Otoritas Jasa Keuangan (OJK) buka suara terkait skema coordination of benefit (COB) asuransi kesehatan komersil dengan BPJS Kesehatan. Menurutnya, program tersebut merupakan inisiatif dari Kementerian Kesehatan (Kemenkes) melalui putusan Menkes pada tahun 2024.
“Skema tersebut diatur batasan 200 persen maksimal dari tarif ina, dengan 20 persen dijamin BPJS dan 120 persen ditanggung oleh asuransi komersial. Jadi asuransi BPJS di layar pertama, lalu asuransi swasta lebih lanjut,” ungkap Ogi Prastomiyono, Kepala Eksekutif Pengawas Perasuransian, Penjaminan, dan Dana Pensiun OJK, dalam konferensi pers acara PTIJK, Selasa (11/2/2025).
Selanjutnya, OJK akan mengeluarkan aturan (POJK) di asuransi kesehatan. Dalam aturan tersebut juga akan diinformasikan mengenai mekanisme kerja sama CoB antara perusahaan asuransi dan BPJS Kesehatan.

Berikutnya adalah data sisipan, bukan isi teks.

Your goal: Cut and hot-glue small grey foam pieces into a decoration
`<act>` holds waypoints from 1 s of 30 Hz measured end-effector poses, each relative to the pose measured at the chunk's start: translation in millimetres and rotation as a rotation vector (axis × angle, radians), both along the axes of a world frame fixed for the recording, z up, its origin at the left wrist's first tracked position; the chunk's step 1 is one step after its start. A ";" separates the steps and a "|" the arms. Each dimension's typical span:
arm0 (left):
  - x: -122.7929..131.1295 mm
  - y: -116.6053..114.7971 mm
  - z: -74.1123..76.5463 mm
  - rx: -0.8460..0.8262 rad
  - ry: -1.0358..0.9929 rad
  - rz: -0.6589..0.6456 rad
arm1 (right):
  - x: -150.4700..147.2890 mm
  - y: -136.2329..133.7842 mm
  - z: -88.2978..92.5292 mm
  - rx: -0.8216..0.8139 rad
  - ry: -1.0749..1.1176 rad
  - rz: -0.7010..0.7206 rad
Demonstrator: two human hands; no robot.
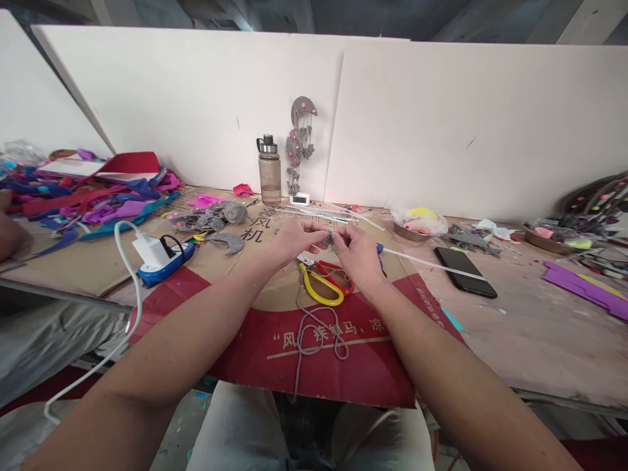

“BPJS Kesehatan jadi penjamin utama pembayaran klaim terlebih dahulu hingga batas manfaat ketentuan berlaku, selanjutnya nanti asuransi baru akan melanjutkan pembayaran berdasarkan ketentuan polis. Diharapkan, CoB bisa klaim di asuransi kesehatan,” ungkap Ogi.
Diketahui, inflasi medis terus melejit pasca-pandemi Covid-19, dengan kenaikan 18% hingga 20%. Bahkan, perusahaan asuransi jiwa kini terpaksa ‘menombok’ pembayaran klaim asuransi kesehatan karena kenaikan inflasi medis membawa defisit rasio antara klaim dengan premi terkumpul.
Perusahaan asuransi jiwa telah membayarkan klaim kesehatan sebesar Rp11,83 triliun per semester I-2024. Ketua Bidang Literasi & Perlindungan Konsumen Asosiasi Asuransi Jiwa Indonesia (AAJI) Freddy Thamrin mengatakan rasio klaim asuransi kesehatan sudah lebih besar dari premi yang diterima. Nilainya mencapai lebih dari 100%, tepatnya 105,7%.
Dengan kata lain, perusahaan asuransi lebih banyak mengeluarkan uang untuk membayar klaim kesehatan nasabahnya, dibanding dengan menerima uang pembayaran premi asuransi dari pemegang polis.